Getting off the tour bus outside their hotel was one of those awkward moments where you don't know where you stand or what you should do. Girl One, Girl Two and I pretended to hold a conversation as we waited around by the bus to hear about the after-party, trying not to look desperate. I was refusing to lose hope even though my gut was sending me a different message.

"Are you OK? What are you guys waiting for?" Ian said.

"Well..." I said.

How could it not be obvious? What is normally the reason that girls get on a tour bus? Had he completely forgotten our shared moment of intensity when he held my hand on stage? Did he not see the epic possibilities this could lead to?

I was confused as I held Ian's eye contact for the last time. My eyes said it all: I'm waiting for the after-party. I'm waiting for you to notice me so I can feel special. I'm waiting to get wasted; I can be quite entertaining a few drinks in. I'm waiting to make out with you; not necessarily penetration, but dry humping until dawn would be nice. Just hold me. In the morning, we'll order room service, and it will be like the breakfast scene in Pretty Woman where Julia Roberts eats pancakes and you'll be rescuing me from my tragic existence. We'll move to California and live happily ever after. I'm waiting for you to let me wear your leather trousers. You look like you have 30-inch hips just like me; I'm skinny, but they tell me I have childbearing hips. I'm man-sized. I'm strong. I'm waiting for you to take me on tour with you. I'm ready; no packing needed. I'm waiting for the opportunity to spend days on end just staring at your perfect face and your perfectly imperfect teeth. I'm waiting to be your muse standing in front of the stage every night and for you to hold my hand and sing straight to my heart, just like tonight. Your voice makes me cry. I want to be your "dynamite lover, scorpion child'"with an "alligator smile." Your "little angel." I'm waiting for you to write songs about me and of our profound love.

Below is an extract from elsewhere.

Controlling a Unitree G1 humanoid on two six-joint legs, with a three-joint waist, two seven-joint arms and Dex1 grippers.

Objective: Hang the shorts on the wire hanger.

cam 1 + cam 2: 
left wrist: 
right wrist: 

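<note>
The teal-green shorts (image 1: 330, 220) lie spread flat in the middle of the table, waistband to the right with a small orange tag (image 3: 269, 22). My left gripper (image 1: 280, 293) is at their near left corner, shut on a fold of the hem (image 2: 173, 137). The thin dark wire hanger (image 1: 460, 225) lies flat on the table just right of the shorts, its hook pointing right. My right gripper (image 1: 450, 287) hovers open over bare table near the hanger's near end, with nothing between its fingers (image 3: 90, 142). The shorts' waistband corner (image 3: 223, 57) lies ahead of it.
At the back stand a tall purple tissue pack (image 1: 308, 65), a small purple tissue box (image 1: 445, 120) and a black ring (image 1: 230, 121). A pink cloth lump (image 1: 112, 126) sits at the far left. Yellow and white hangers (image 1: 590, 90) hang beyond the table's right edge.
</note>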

I'm waiting to be in your videos. THAT'S what I'm waiting for.

"The concert was amazing," I said.

"Thank you, baby," Ian said.

His voice was so beautiful, I struggled not to cry. Thanking me for a compliment when I had his whole life's work to thank him for. His performance, invitation, and attention were everything.

The simplicity of such a small kindness was profound.

Billy said, "We're grabbing a burger. The night is over, guys. Thanks for coming to the show."

I cursed the wasted opportunities as I watched Ian walking down the street towards the glowing arches of McDonald's.

I was starting to lose faith in my career abilities. I couldn't even be a groupie properly.

On the other side of the bus, I found Girl One squatting on the street in incoming traffic so as not to be seen by the last people of the entourage emptying the bus. At least I had a new friend, one who made me look a little bit better by comparison.

The post-show low was kicking in before I lost sight of Ian and Billy on the streets of Stockholm. That's when I knew. I had to get out of there. I needed to get a life and stop projecting fantasies on people and stop hoping for someone else to serve a life to me. It was time to grow the fuck up.